Malik salah terima. Sore itu, setelah cukup lama mereka berdua menjalani hidup dengan harmonis, kembali panas. Malik merasa tak dihargai, disepelekan, bahkan oleh ayahnya sendiri. Ia merasa hanya andungnya seorang, setelah kakeknya meninggal yang tahu keinginannya. Tidak ibu, tidak punya ayahnya sendiri! Kalau pun ada yang lain, ya hanya buku-buku, sahabat terbaik yang hanya peduli memberi, tanpa sekali pun mengkritik, apalagi mengejeknya.

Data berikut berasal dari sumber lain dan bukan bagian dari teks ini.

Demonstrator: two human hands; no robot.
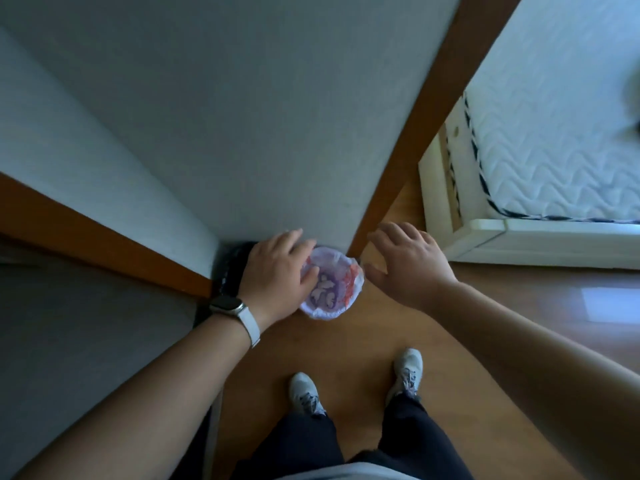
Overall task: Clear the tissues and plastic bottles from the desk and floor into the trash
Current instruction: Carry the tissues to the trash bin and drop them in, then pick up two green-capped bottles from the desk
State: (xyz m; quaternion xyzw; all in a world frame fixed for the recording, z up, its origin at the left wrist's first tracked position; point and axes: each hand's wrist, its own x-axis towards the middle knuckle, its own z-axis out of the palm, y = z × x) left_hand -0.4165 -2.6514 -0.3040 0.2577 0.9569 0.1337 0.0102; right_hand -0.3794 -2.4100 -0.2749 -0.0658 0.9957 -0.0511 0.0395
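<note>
The fingers [309,276] of the left hand [277,268] are lying loosely bent and slightly apart over the left rim of the bin [329,311], gripping nothing visible. It is not clear whether they are touching the white liner [358,277]. The right hand [408,265] is hovering just beside the bin's right rim, its fingers straight and spread, holding nothing. Crumpled tissues [323,289] are lying inside the bin.

A watch [228,306] is sitting on the left wrist. The bin is standing on the wooden floor [346,344], tucked against a projecting corner of the wall [259,116], with brown skirting [415,133] running away on both sides. A dark object [230,268] is standing just behind the left hand, at the wall's foot. Open floor is stretching from the bin toward the shoes [304,393]. To the right, a bed [519,237] is closing off a narrow passage along the skirting.
</note>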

Puncaknya kemudian berkaitan dengan pekerjaan. Sekolah Muhammadiyah yang didirikan di kampungnya kekurangan guru. Beberapa pemuda lulusan Sumatra Thawalib di Padang Panjang telah memasukkan lamaran. Malik pun memasukkan lamaran. Ia tertarik dengan bayaran yang cukup lumayan, 17,5 Gulden sebulan.

Tetapi jangankan dibaca, lamarannya langsung ditolak! Menurut mereka Malik tak lulus kelas VII, tak punya diploma, jadi tak memenuhi syarat.

Malik murka. Ia merasa pengabdiannya untuk Muhammadiyah selama ini tak dipandang sebelah mata pun. Siapa yang membangun ‘Tabligh Muhammadiyah’ itu kalau tidak dirinya?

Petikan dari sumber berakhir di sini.